- Exercise description -
Of the entries below, return exactly those lines that fall between the one containing "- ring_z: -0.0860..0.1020" and the one containing "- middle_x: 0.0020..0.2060", the two end lines included.

(Beginning of Data for processing)

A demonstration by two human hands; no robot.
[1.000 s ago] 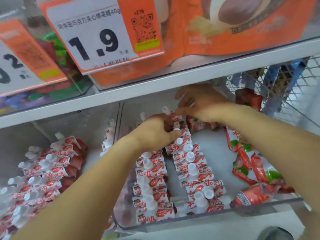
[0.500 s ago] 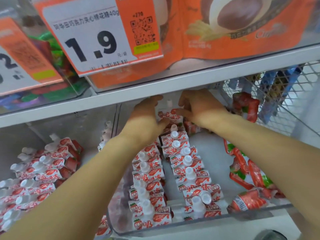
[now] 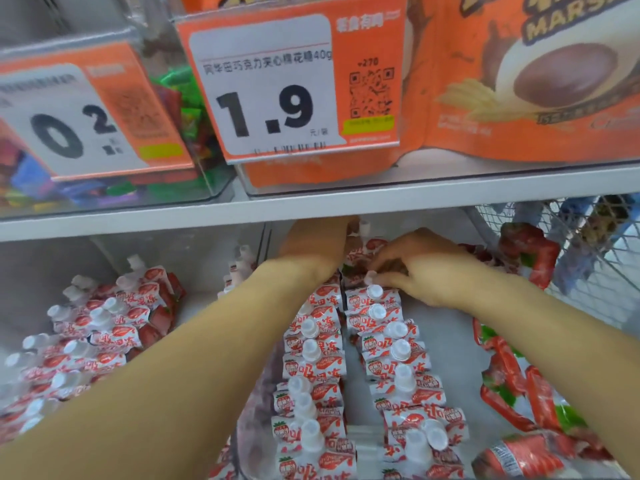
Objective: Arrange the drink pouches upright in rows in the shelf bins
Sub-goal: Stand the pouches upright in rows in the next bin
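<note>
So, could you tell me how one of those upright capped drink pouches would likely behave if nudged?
The drink pouches look soft-sided, so one would probably flex rather than slide. They lean on each other, so a nudged pouch likely tips its neighbours. The caps sit high, probably making them top-heavy.

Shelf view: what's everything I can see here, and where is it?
Drink pouches: many, red-and-white with white caps, two upright rows in the middle bin.
More pouches: many, same colours, heaped in the left bin.
Loose red-and-green packets: several, right side of the middle bin.
Price tags: two, orange and white, upper shelf.
Orange marshmallow bags: upper right, count unclear.
Wire basket: one, far right.
Left hand: at the rows' back end.
Right hand: on the back pouches.
</note>
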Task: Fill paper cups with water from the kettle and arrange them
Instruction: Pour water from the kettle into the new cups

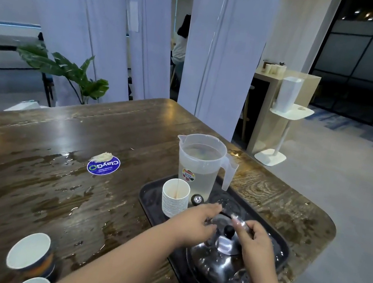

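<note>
At the lower left of the frame, 2 paper cups are seen on the wet wooden table. Right of centre, a stack of cups and a water-filled pitcher are set on the dark tray. The left hand is extended with fingers nearly straight over the steel kettle. The right hand is placed beside the kettle's knob; its grip cannot be told through blur.

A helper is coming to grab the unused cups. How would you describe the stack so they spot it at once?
On the wooden table, find the black tray. At its far left corner, beside the clear water pitcher, stands the stack of white paper cups: nested and plain white, unlike the dark-sleeved single cups nearer the table's edge.
</note>
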`<state>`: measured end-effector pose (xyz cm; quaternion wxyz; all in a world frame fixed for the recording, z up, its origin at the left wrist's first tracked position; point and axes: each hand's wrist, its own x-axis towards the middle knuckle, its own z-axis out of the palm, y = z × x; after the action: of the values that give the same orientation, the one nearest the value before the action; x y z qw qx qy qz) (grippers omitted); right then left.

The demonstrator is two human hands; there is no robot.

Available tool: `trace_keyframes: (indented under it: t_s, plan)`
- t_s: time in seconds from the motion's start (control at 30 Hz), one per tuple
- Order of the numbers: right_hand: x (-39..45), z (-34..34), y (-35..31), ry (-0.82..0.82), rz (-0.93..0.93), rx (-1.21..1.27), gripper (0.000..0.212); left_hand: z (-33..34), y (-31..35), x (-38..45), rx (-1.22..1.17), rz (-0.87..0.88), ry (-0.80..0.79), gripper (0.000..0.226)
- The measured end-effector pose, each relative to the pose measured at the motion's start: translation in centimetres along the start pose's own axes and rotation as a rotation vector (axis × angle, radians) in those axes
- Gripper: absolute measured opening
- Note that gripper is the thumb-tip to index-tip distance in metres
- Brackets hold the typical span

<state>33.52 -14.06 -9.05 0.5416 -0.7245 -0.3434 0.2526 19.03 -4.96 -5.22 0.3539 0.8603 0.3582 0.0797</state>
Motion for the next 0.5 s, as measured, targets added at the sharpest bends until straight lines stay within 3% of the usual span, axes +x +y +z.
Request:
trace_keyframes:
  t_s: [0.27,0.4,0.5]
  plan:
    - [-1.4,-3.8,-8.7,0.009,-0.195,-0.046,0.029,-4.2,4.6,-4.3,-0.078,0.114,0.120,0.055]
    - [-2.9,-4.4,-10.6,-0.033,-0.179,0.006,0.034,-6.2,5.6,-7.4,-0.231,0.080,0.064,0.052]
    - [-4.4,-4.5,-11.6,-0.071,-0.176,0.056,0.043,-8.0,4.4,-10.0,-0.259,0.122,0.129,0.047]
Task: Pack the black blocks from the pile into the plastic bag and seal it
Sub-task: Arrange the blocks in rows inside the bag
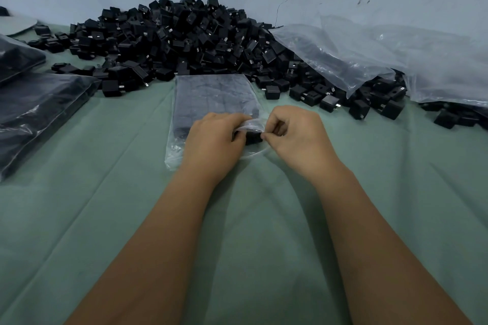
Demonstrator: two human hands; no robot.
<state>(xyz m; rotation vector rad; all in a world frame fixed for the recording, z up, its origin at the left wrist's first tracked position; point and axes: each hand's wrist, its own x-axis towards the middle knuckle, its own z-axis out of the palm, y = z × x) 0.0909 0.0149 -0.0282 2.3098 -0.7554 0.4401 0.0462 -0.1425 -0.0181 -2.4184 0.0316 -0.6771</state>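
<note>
The plastic bag [211, 103] lies flat on the green-covered worktop [132, 206] at the centre, filled with black blocks, its mouth toward the person. The left hand [211, 140] and the right hand [295, 137] both pinch the bag's mouth edge with curled fingers. The pile [184, 39] of black blocks sits at 12 o'clock, touching the bag's far end. Filled bags [34, 111] lie at 9 o'clock.
</note>
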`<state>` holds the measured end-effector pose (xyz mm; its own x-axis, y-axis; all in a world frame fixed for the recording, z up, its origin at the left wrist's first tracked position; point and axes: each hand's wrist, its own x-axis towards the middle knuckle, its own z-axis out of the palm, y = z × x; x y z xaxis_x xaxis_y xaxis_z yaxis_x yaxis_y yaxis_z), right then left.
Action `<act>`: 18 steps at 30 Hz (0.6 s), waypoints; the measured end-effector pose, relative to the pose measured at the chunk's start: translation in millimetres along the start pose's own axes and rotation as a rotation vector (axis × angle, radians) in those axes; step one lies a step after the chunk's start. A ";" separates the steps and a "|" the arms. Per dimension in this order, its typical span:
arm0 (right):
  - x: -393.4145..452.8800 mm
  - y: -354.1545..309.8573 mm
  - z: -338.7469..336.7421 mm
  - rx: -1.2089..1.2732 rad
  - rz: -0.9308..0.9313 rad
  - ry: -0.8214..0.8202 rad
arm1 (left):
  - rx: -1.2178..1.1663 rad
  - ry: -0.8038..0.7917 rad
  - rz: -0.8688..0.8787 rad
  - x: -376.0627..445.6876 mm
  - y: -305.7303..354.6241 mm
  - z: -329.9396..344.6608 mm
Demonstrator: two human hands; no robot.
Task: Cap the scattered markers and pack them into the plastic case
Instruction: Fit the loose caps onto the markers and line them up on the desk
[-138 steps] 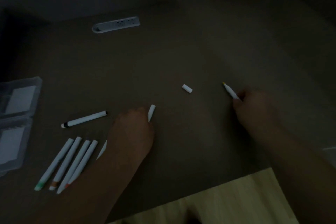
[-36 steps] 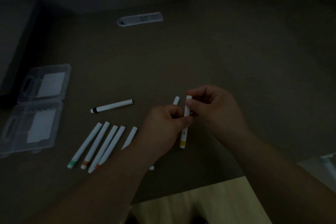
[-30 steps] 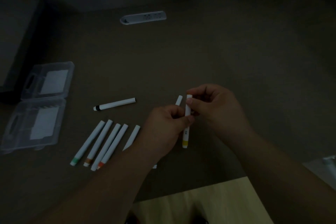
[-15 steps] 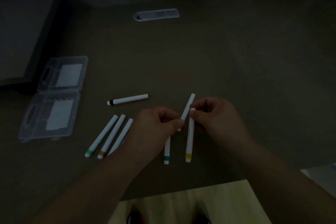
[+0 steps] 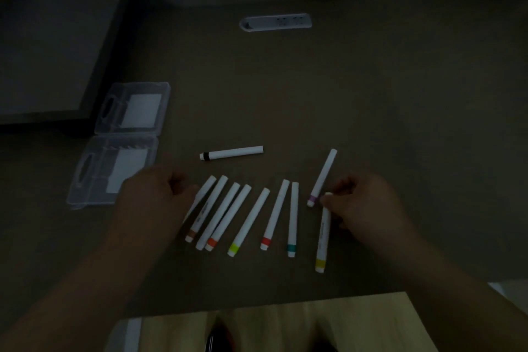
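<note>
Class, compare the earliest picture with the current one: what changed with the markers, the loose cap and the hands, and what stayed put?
The loose cap is gone. The right hand now lays the capped yellow-banded marker on the table. More markers lie in the row. The left hand rests empty by the row. The black-banded marker and open plastic case stayed.

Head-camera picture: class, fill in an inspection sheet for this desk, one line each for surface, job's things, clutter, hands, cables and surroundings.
Surface: dark brown desk, dimly lit.
Job's things: clear plastic case lies open at left, no markers in it; black-banded marker lies apart; a row of markers near the front edge; purple-banded marker and yellow-banded marker at right.
Clutter: nothing seen.
Hands: left hand at the row's left end, grip unclear; right hand pinches the yellow-banded marker's top.
Cables: nothing seen; socket strip set in the desk.
Surroundings: dark panel at left; pale floor below.
</note>
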<state>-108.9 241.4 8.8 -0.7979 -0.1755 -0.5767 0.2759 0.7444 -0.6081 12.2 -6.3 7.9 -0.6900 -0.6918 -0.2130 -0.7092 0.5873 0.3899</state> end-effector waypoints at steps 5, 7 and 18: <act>5.5 -1.7 -2.7 -0.056 0.020 0.044 | 0.146 -0.173 -0.044 -2.6 -10.2 3.0; 7.4 -3.0 -1.8 -0.073 0.023 0.058 | 0.112 -0.182 -0.043 -3.6 -12.5 4.0; 10.8 -5.4 1.6 -0.122 -0.007 0.090 | 0.004 -0.236 -0.038 -3.9 -1.4 19.2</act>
<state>-118.1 234.5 5.0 -0.8459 -0.1266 -0.5180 0.2072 0.8171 -0.5380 13.2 3.6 -9.1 -0.6772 -0.5962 -0.4312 -0.7355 0.5646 0.3745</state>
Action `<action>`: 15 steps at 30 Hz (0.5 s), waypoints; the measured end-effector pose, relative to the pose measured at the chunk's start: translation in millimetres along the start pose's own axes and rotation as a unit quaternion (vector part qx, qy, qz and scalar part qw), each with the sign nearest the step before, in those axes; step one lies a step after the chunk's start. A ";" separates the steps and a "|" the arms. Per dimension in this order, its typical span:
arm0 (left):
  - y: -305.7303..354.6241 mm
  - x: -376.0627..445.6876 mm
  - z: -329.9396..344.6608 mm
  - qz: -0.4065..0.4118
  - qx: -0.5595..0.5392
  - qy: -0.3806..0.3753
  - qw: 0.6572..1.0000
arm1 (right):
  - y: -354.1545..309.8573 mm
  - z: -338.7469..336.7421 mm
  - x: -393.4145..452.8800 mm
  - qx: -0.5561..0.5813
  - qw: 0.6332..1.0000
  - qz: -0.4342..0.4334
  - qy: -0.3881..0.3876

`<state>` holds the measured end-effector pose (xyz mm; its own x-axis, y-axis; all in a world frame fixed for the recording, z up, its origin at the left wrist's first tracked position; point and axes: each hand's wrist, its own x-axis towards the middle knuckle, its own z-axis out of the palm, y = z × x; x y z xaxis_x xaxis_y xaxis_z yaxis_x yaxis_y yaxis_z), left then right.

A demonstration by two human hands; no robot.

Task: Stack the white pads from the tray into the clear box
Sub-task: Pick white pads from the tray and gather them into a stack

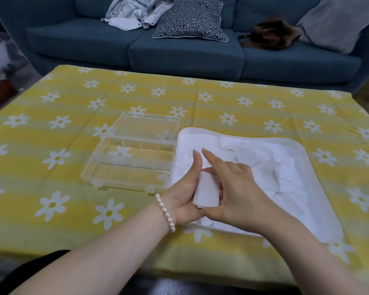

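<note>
Over the near left corner of the white tray (320,184), both hands hold a small stack of white pads (207,191) on edge. My left hand (185,194), with a pearl bracelet at the wrist, cradles the stack from the left. My right hand (237,192) grips it from the right, thumb under it and index finger raised over its top. Several loose white pads (260,158) lie spread across the tray. The clear box (107,158) sits just left of the tray with its lid folded open behind it; its compartments look bare.
Everything rests on a low table under a yellow cloth (51,188) with white daisies. Behind the table stands a blue sofa (179,54) with a patterned cushion, clothes and a brown bag.
</note>
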<state>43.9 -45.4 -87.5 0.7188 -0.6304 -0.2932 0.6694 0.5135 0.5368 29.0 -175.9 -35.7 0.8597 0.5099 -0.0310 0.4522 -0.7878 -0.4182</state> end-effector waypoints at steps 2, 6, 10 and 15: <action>-0.4 0.0 0.2 0.000 0.003 -0.009 1.000 | -1.7 0.0 0.4 -0.009 1.000 0.004 0.002; -0.8 -1.8 1.6 -0.005 0.009 -0.008 1.000 | -0.1 3.8 0.7 -0.018 0.999 -0.002 0.032; -0.3 -0.4 3.6 -0.010 0.008 -0.012 1.000 | 3.5 7.2 0.8 -0.027 0.999 0.012 0.035; 1.7 -4.1 0.2 -0.023 -0.003 -0.023 0.999 | 1.3 4.1 0.7 -0.024 0.999 0.022 0.018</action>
<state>42.1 -42.1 -85.3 0.6780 -0.6793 -0.2808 0.7027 0.4867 0.5191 29.2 -175.2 -40.0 0.8868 0.4619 -0.0163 0.4232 -0.8257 -0.3730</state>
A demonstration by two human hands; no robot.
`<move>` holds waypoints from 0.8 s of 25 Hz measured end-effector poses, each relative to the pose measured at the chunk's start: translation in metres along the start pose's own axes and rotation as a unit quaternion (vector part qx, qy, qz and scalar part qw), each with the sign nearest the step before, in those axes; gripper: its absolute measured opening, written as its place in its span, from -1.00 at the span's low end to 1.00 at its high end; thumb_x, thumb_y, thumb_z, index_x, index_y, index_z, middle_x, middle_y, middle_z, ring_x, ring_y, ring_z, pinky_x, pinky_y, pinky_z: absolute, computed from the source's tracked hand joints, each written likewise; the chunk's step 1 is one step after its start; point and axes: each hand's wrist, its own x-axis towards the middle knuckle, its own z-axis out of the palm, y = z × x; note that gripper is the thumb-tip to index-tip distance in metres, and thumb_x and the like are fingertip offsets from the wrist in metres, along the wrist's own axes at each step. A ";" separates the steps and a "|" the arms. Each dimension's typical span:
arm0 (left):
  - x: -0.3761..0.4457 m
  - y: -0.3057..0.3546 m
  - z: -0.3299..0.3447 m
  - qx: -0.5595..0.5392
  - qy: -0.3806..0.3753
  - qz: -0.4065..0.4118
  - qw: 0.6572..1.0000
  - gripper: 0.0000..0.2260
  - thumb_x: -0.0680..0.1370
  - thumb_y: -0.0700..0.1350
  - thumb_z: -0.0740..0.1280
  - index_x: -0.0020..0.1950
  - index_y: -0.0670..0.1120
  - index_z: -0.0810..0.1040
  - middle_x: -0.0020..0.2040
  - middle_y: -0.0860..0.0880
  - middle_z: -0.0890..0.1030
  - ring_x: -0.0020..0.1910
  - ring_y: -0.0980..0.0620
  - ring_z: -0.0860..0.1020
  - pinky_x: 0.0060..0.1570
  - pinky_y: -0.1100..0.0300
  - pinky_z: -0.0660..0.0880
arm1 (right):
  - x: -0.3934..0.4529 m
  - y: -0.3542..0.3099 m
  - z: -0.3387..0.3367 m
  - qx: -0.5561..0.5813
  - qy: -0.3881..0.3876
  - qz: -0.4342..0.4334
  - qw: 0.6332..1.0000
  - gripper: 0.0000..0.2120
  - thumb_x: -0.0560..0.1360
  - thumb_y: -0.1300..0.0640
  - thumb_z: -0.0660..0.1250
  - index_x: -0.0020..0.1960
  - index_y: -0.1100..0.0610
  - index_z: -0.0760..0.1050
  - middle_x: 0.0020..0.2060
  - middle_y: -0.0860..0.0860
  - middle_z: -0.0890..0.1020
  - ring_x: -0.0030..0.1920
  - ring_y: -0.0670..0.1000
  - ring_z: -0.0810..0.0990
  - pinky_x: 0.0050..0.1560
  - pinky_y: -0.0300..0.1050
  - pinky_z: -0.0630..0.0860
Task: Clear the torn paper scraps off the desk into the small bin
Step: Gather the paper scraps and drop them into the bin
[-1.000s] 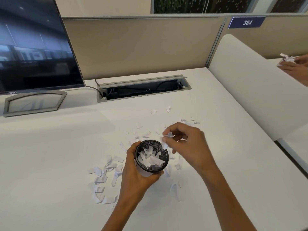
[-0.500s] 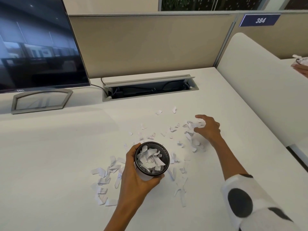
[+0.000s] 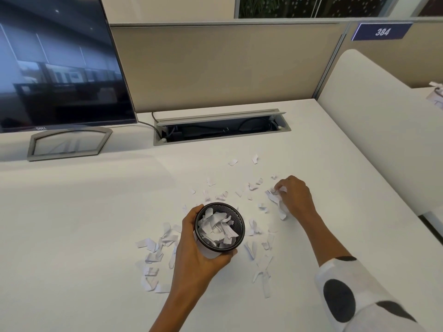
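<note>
Head view: scraps gathered at desk

A left hand (image 3: 196, 257) grips the small black mesh bin (image 3: 219, 227), part-filled with paper. The right hand (image 3: 293, 196) pinches torn paper scraps (image 3: 275, 200) on the white desk (image 3: 84, 236); more lie around the bin.

One small bin (image 3: 219, 227), black mesh, holding heap of scraps (too tangled to count). Paper scraps (image 3: 157, 248) loose on desk: several dozen, in three loose groups, left of bin, right of bin, beyond bin. Two hands: left hand (image 3: 197, 255), right hand (image 3: 295, 195). One monitor (image 3: 57, 65). One cable tray (image 3: 221, 127). One number plate (image 3: 382, 31). One desk (image 3: 72, 224).
</note>
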 end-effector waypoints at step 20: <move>0.002 0.001 0.006 -0.018 -0.001 -0.007 1.000 -0.22 0.10 -0.14 0.56 0.23 0.18 0.32 0.16 0.31 0.49 0.17 0.40 0.44 0.02 0.54 0.40 | -0.097 -0.136 -0.101 0.348 -0.227 -0.136 0.899 -0.81 0.31 0.25 0.49 -0.20 -0.04 0.66 -0.12 -0.08 0.71 -0.15 -0.11 0.65 -0.19 -0.27 0.57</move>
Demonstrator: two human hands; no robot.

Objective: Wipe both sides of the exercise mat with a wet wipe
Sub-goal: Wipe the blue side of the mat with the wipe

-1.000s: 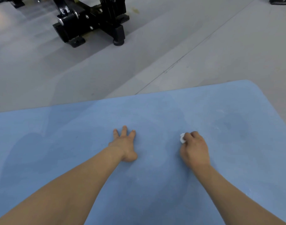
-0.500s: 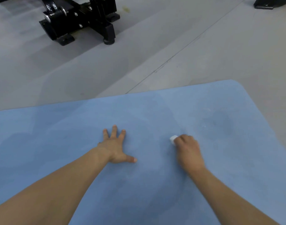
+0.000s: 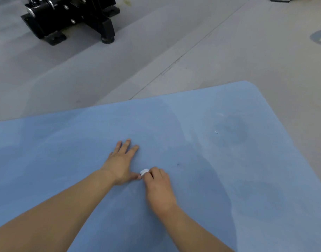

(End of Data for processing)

- Task output -
  - ring_z: -0.0860..0.1020
  - pinky_x: 0.0060..0.1570
  - pinky_y: -0.1100..0.0300
  - pinky_z: -0.0660..0.0880
arm1 (right):
  - x: -0.3934..0.4529 m
  - y: -0.3542..0.3099 m
  - z: -0.3387..0.3367 m
  - qx: -0.5561..0.5813
  - qy: -0.3881..0.3876
  - qz: -0.4342..0.4334
  - qw: 0.6332..1.0000
  - gripper: 0.0000..0.2120
  - thumb_x: -0.0560..0.1360
  - thumb_y: -0.1300..0.0640
  - thumb_z: -0.0660..0.1250
  - index_x: -0.0020..0.1960
  - index_y: -0.1100..0.0610
  - index_z: -0.0760..0.1050
  - middle_x: 0.0020..0.2060

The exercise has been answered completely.